→ Action item: From the listing below, retype exactly the line holding "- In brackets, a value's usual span", the line holding "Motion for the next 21", and the lines between them; skip everything else.

---- Records for this task

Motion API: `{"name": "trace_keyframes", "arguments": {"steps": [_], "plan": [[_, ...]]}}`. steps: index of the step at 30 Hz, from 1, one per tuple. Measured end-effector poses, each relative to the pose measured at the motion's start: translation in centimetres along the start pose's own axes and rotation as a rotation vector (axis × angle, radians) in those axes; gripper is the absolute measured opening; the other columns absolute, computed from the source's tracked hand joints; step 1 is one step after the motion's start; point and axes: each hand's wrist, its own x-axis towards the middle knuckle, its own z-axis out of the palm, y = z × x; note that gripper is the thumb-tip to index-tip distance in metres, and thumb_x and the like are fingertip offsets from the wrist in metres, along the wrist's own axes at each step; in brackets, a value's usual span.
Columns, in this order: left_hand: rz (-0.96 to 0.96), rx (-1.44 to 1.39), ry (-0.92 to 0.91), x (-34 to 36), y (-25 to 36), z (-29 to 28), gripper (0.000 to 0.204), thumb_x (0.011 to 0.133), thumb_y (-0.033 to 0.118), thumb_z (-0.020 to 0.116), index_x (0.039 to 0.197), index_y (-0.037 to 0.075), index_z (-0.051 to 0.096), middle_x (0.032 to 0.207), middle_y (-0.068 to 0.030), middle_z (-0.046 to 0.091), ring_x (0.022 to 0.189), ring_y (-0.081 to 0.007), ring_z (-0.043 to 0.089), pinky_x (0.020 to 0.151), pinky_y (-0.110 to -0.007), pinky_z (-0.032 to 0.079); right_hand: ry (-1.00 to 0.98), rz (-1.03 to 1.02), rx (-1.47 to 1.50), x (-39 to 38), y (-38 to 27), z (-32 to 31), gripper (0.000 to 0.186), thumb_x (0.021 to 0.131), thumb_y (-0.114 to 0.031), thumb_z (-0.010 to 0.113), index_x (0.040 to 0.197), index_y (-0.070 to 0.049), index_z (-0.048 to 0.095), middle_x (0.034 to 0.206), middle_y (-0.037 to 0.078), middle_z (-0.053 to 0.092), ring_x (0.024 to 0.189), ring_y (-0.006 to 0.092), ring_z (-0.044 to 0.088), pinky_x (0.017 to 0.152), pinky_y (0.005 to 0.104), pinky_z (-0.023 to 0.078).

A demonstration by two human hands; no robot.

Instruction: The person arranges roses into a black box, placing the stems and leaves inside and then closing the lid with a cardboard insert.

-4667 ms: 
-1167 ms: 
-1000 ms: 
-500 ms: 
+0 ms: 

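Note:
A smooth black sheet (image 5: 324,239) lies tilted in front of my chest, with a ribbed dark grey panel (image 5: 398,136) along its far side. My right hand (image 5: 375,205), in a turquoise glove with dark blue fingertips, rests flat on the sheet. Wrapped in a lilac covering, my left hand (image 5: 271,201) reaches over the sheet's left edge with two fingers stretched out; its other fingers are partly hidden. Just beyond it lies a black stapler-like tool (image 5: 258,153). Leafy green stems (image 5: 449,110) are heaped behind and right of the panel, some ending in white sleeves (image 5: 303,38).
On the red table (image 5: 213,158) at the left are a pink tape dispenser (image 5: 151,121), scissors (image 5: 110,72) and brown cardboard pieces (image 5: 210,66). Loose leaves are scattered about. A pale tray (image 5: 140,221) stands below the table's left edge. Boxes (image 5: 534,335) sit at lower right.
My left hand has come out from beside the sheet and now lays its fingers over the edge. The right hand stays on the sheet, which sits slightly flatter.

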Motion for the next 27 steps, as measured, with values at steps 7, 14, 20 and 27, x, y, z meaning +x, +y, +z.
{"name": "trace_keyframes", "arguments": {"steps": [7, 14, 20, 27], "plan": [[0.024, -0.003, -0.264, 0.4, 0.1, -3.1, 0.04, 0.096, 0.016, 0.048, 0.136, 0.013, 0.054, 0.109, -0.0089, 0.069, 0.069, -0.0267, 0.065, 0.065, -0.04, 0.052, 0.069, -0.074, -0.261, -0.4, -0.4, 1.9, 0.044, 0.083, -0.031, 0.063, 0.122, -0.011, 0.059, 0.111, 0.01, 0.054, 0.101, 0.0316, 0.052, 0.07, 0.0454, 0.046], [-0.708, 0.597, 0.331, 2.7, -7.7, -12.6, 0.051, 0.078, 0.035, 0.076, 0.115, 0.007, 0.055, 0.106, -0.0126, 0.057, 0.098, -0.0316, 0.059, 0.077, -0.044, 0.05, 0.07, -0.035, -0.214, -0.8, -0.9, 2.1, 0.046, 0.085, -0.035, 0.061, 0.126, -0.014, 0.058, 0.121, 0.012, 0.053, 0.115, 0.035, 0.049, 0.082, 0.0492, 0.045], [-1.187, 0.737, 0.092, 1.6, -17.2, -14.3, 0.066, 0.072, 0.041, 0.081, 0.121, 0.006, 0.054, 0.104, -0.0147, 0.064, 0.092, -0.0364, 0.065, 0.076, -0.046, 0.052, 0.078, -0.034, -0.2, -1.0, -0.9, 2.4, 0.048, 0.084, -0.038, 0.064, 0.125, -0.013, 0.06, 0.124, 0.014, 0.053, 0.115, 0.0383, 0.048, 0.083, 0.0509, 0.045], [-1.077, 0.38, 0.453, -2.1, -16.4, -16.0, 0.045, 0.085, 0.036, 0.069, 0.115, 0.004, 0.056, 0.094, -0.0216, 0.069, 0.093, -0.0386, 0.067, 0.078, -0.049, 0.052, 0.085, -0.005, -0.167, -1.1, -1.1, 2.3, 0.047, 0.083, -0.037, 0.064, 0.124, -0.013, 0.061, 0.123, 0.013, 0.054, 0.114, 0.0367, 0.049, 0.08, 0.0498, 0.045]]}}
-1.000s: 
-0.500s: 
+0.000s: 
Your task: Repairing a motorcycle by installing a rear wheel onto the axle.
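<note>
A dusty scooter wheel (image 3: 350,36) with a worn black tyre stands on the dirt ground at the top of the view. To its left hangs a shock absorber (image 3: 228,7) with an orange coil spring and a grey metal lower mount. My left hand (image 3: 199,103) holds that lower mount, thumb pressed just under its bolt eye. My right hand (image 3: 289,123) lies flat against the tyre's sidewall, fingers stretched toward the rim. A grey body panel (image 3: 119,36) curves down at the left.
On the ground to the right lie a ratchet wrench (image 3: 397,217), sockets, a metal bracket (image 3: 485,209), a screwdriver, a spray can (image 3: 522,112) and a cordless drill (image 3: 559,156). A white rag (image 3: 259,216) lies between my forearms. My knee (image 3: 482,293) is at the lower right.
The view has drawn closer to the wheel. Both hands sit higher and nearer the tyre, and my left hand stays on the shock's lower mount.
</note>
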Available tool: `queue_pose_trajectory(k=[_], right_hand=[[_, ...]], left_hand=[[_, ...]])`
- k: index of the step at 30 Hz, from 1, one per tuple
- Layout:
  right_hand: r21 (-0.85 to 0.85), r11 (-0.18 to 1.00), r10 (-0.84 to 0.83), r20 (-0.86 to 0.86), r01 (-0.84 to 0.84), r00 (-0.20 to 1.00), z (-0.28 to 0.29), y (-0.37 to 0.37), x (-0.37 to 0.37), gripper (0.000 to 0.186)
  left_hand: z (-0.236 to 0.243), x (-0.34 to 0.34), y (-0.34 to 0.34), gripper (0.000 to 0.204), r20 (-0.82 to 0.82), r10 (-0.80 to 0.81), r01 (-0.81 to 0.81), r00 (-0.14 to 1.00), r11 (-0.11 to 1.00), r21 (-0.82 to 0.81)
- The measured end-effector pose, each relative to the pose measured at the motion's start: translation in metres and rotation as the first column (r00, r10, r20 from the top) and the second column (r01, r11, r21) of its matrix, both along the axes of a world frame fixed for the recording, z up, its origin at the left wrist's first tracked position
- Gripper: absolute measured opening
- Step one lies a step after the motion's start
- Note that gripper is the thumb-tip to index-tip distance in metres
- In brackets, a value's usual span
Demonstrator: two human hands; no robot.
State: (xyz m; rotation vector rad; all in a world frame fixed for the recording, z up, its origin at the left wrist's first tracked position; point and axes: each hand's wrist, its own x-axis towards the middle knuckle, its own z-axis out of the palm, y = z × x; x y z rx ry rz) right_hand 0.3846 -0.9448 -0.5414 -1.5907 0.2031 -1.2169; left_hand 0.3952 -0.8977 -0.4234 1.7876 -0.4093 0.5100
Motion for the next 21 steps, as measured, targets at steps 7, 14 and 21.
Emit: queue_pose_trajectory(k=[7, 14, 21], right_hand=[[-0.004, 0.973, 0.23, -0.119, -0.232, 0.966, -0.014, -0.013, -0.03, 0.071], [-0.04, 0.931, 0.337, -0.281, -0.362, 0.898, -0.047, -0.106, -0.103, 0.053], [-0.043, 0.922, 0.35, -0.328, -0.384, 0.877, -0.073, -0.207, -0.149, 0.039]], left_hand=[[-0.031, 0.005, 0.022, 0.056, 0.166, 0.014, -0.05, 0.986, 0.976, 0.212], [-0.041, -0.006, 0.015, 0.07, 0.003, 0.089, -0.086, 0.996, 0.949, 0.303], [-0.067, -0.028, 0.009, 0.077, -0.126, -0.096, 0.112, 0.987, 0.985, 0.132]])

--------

→ Expected answer:
- In brackets, a value's usual span
Demonstrator: two human hands; no robot.
State: (xyz m; rotation vector rad; all in a world frame fixed for the recording, z up, its origin at the left wrist's first tracked position; point and axes: each hand's wrist, its own x-axis towards the middle knuckle, its own z-axis out of the palm, y = z × x; x y z rx ry rz) right_hand 0.3846 -0.9448 -0.5414 -1.5907 0.2031 -1.2169; left_hand 0.3952 -0.8977 -0.4234 1.7876 -0.4093 0.5100
Motion for the next 21 steps, as measured, targets at steps 7, 14 and 21.

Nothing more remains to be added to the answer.